_Task item:_
Restate every line of the material that follows, word for word.

_Information shown:_

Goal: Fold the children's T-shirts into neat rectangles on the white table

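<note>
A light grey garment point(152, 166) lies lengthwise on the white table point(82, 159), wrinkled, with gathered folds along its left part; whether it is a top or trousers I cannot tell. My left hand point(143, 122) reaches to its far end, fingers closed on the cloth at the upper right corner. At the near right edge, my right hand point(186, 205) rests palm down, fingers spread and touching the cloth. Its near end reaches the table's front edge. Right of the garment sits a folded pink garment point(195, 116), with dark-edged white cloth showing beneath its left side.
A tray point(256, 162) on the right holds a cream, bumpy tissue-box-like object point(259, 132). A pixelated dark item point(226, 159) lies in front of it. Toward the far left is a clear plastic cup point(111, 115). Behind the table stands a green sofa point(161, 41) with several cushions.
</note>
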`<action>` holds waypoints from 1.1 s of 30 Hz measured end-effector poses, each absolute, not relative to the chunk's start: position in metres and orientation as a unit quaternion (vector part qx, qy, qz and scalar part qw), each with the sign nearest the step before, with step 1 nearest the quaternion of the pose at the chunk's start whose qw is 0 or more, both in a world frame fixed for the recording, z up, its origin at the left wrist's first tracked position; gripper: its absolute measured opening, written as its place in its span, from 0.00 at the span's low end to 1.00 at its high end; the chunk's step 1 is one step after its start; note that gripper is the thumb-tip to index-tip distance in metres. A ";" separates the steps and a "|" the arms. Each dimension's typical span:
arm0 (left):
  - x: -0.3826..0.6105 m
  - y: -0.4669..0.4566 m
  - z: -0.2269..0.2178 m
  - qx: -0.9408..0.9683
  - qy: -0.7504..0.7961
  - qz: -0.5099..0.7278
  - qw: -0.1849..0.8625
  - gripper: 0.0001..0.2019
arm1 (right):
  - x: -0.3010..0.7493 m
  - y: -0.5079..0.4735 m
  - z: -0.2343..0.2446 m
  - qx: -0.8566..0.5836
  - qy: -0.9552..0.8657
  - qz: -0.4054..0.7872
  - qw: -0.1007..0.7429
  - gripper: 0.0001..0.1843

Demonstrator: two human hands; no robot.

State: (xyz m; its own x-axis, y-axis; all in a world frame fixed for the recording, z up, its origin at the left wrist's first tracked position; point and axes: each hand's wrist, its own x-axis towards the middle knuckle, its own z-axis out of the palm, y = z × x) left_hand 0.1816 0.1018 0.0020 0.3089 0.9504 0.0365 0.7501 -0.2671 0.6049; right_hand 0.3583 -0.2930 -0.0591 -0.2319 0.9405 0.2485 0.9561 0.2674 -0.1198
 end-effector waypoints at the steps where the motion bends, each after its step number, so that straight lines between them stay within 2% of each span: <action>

_Expected answer:_
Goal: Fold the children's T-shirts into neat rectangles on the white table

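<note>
A light grey garment point(152, 166) lies lengthwise on the white table point(82, 159), wrinkled, with gathered folds along its left part; whether it is a top or trousers I cannot tell. My left hand point(143, 122) reaches to its far end, fingers closed on the cloth at the upper right corner. At the near right edge, my right hand point(186, 205) rests palm down, fingers spread and touching the cloth. Its near end reaches the table's front edge. Right of the garment sits a folded pink garment point(195, 116), with dark-edged white cloth showing beneath its left side.
A tray point(256, 162) on the right holds a cream, bumpy tissue-box-like object point(259, 132). A pixelated dark item point(226, 159) lies in front of it. Toward the far left is a clear plastic cup point(111, 115). Behind the table stands a green sofa point(161, 41) with several cushions.
</note>
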`<action>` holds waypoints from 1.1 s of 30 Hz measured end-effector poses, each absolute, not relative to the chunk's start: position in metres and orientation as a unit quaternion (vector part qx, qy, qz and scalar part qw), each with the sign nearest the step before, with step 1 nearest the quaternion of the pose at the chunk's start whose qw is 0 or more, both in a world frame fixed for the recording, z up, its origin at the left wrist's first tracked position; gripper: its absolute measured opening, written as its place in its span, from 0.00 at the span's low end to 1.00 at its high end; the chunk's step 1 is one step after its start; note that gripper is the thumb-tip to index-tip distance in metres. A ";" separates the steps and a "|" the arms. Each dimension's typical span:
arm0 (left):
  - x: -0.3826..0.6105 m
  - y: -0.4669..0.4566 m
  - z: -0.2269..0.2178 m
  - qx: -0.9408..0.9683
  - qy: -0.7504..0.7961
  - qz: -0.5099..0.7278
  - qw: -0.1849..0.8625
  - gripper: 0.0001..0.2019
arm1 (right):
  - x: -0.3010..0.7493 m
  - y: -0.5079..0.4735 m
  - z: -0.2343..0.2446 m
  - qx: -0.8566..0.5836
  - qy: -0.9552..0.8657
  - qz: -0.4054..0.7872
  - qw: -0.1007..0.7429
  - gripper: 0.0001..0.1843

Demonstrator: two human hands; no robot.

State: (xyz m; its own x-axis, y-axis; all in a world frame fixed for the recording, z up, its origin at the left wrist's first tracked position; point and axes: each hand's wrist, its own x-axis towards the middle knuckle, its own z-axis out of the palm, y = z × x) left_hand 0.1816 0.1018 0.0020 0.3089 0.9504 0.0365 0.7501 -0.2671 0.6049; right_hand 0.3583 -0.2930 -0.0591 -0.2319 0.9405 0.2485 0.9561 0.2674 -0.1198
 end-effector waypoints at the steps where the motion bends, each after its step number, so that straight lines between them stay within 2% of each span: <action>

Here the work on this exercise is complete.